Lori Nix
Lori Nix is a NYC-based photographer. To digress briefly, a few days ago I wrote about Ray Caesar:
For those of you who haven’t worked with 3D software, imagine being a highly skilled painter who only paints on sculptures that you have built yourself from the armatures up. Now create lighting and atmospheric effects to make this all more realistic. Be sure not to make it look stiff or posed! OK, now take a photograph of it, taking depth of field, camera angle, and compositional values into consideration. The mind boggles, it truly does.
Well, Lori Nix does just that. She makes wee dioramas of terrible things then takes photos of them. Post-apocalyptic scenarios, accidents, natural disasters, and suchlike with the deftness of a photojournalist and the precision of a miniaturist.

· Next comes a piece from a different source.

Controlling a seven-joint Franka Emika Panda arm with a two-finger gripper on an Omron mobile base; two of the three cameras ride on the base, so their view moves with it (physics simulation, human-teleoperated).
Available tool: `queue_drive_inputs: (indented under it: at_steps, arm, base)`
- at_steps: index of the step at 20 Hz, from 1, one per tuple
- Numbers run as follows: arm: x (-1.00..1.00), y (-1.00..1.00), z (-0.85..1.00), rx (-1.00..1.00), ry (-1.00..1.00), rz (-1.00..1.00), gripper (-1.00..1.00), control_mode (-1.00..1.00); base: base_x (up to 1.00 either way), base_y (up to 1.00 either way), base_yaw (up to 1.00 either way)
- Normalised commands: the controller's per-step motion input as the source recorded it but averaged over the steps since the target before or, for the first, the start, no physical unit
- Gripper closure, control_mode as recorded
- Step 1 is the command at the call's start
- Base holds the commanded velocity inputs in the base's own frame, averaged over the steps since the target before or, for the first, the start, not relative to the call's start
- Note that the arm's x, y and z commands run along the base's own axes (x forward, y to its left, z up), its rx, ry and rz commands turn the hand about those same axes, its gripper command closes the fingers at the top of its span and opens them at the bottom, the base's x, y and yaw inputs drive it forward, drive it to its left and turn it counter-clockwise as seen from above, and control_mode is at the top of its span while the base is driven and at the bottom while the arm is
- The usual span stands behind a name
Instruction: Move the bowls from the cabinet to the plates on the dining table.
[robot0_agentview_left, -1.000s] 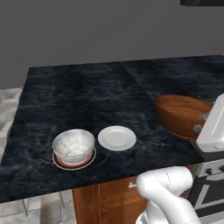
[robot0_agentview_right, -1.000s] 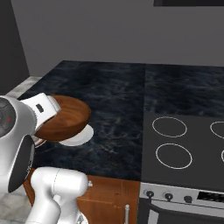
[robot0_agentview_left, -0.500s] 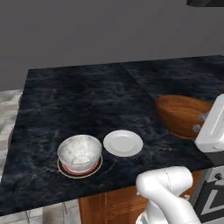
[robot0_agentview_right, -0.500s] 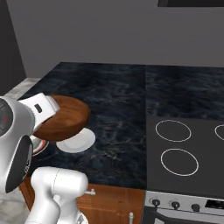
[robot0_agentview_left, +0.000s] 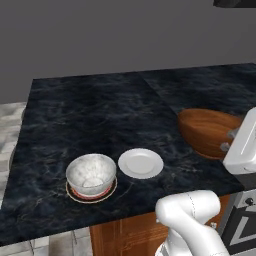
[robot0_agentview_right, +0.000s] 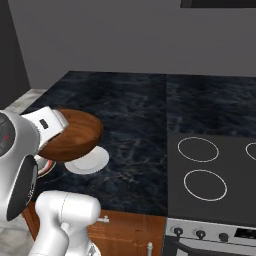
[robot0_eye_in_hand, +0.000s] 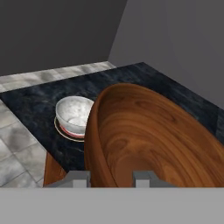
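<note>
My gripper (robot0_eye_in_hand: 111, 178) is shut on the rim of the glossy reddish-brown bowl (robot0_eye_in_hand: 148, 135), one finger inside and one outside. It holds this bowl (robot0_agentview_left: 207, 131) above the dining table (robot0_agentview_left: 90, 115), to the right of both plates. The white-grey marbled bowl (robot0_agentview_left: 91, 172) sits on the orange-red plate (robot0_agentview_left: 75, 192) near the table's front edge. Beside that, to the right, the white plate (robot0_agentview_left: 140, 163) lies bare. In the right base view the held bowl (robot0_agentview_right: 72, 135) hangs partly over the white plate (robot0_agentview_right: 92, 161). The cabinet is out of view.
A cooktop with ring burners (robot0_agentview_right: 200, 170) lies to the right of the table, with oven knobs (robot0_agentview_right: 200, 233) below it. Grey floor tiles (robot0_eye_in_hand: 22, 153) lie past the table's left edge. The far half of the black marble top is bare.
The whole picture has shifted a little, so the base has moved; the plates now lie slightly more to the right in the left base view. The brown bowl stays in my grip.
</note>
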Motion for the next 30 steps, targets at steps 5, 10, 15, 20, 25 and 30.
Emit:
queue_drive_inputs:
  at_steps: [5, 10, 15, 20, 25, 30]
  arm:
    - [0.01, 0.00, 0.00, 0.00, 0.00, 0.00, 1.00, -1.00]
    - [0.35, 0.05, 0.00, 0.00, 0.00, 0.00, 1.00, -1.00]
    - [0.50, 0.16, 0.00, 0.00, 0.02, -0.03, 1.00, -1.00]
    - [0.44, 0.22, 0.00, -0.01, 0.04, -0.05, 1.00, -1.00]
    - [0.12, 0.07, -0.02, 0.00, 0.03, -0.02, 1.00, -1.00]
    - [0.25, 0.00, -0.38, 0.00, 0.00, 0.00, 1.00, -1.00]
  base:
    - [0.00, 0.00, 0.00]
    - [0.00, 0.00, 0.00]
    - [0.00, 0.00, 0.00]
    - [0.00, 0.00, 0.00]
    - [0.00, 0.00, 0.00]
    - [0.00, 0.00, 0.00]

In my earliest work “Accidentally Kansas” I relied heavily upon manufactured models for railroad hobbyists. I used a shallow depth of field to give it a dreamy quality, like the fuzziness of memories…
The scenes I build today are mostly made by hand. … My scenes can be as small as 50×60 centimeters and as large as 182 centimeters in diameter. It takes approximately seven months to build and photograph a scene. I build it for one angle of view and never move my camera from that spot. I will change the lighting, the placement of the objects and re-shoot until I’m fully satisfied with the results. I shoot with an 8×10 large format camera and film. I print my own photographs quite large.
There is an inherent sense of humour about these works for all the gravity of the subject matter; the impression I get from Nix’s work is that these are meant to still look like dioramas, not “actual” events. The elements of modelling and play bring me back to my own childhood, setting up plastic army men in complex battles – pretty much your classic child-at-play scenario but with the gruesome reality of killing and dying implicit in the act of play itself.
I am interested in depicting danger and disaster, but I temper this with a touch of humor. My childhood was spent in a rural part of the United States that is known more for its natural disasters than anything else. I was born in a small town in western Kansas, and each passing season brought its own drama, from winter snow storms, spring floods and tornados to summer insect infestations and drought. Whereas most adults viewed these seasonal disruptions with angst, for a child it was considered euphoric. Downed trees, mud, even grass fires brought excitement to daily, mundane life.
I can relate. I lived on a farm in my childhood, too, and my otherwise bucolic, slow-paced life was tempered by my father’s insistence that nuclear war was coming and we had better be prepared to survive. I have had dreams of ruined cities and abandoned landscapes my entire life; Nix’s work resonates with me very strongly. There is something evocative and eerie about an art museum not only abandoned (plague? radiation? war?) but home to giant colonies of honeybees.
More of Nix’s work can be seen on her website or her blog. She exhibits fairly regularly, and is currently exhibiting at Bau-Xi Gallery in Toronto (Canada) until July 21 so you had better hustle down to Dundas Street between Beverly & McCaul if you want to catch the show – only one day left.